ABOUT THIS TASK »
All of the data must be retyped exactly, with nothing left out.

SOURCE INFORMATION »
________________________________________

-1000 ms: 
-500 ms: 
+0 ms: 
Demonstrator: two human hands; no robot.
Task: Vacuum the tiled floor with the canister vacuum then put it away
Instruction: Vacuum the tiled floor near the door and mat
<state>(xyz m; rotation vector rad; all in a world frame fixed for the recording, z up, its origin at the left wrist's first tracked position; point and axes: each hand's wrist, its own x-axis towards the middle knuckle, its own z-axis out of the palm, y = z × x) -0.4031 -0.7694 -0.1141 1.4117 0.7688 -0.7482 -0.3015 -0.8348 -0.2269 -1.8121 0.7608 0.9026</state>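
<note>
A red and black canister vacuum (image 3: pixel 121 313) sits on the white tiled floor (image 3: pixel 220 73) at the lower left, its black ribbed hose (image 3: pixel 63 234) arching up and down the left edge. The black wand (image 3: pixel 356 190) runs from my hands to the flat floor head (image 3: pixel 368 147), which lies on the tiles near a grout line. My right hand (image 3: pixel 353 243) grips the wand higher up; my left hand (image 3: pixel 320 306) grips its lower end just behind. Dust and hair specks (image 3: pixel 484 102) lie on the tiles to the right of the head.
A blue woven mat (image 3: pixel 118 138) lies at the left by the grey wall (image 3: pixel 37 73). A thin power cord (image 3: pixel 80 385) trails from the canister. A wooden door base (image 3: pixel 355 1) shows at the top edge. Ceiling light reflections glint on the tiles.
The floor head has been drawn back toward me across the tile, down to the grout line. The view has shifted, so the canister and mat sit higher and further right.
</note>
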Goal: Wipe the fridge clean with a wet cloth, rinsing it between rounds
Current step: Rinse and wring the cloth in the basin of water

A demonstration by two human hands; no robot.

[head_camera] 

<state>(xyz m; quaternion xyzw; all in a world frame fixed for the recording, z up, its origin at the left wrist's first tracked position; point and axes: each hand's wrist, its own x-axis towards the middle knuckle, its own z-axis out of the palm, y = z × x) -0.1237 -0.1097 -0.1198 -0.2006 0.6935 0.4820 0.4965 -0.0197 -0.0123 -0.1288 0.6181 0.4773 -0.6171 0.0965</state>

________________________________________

RESPONSE BOX »
-1000 ms: 
-500 ms: 
+0 ms: 
Demonstrator: two human hands; no robot.
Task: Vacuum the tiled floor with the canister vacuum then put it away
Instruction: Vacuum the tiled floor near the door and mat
<state>(xyz m; rotation vector rad; all in a world frame fixed for the recording, z up, its origin at the left wrist's first tracked position; point and axes: each hand's wrist, its own x-axis towards the middle knuckle, its own z-axis out of the palm, y = z × x) -0.4031 -0.7694 -0.1141 1.4117 0.7688 -0.7482 -0.3015 -0.8348 -0.2269 -1.8121 0.7608 0.9026</state>
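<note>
A red and black canister vacuum (image 3: pixel 121 313) sits on the white tiled floor (image 3: pixel 220 73) at the lower left, its black ribbed hose (image 3: pixel 63 234) arching up and down the left edge. The black wand (image 3: pixel 356 190) runs from my hands to the flat floor head (image 3: pixel 368 147), which lies on the tiles near a grout line. My right hand (image 3: pixel 353 243) grips the wand higher up; my left hand (image 3: pixel 320 306) grips its lower end just behind. Dust and hair specks (image 3: pixel 484 102) lie on the tiles to the right of the head.
A blue woven mat (image 3: pixel 118 138) lies at the left by the grey wall (image 3: pixel 37 73). A thin power cord (image 3: pixel 80 385) trails from the canister. A wooden door base (image 3: pixel 355 1) shows at the top edge. Ceiling light reflections glint on the tiles.
The floor head has been drawn back toward me across the tile, down to the grout line. The view has shifted, so the canister and mat sit higher and further right.
</note>
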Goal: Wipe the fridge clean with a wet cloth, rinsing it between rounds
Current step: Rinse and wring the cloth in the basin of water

A demonstration by two human hands; no robot.

[head_camera] 

<state>(xyz m; quaternion xyzw; all in a world frame fixed for the recording, z up, its origin at the left wrist's first tracked position; point and axes: each hand's wrist, its own x-axis towards the middle knuckle, its own z-axis out of the palm, y = z × x) -0.1237 -0.1097 -0.1198 -0.2006 0.6935 0.4820 0.4965 -0.0197 -0.0123 -0.1288 0.6181 0.4773 -0.6171 0.0965</state>

This exercise is done.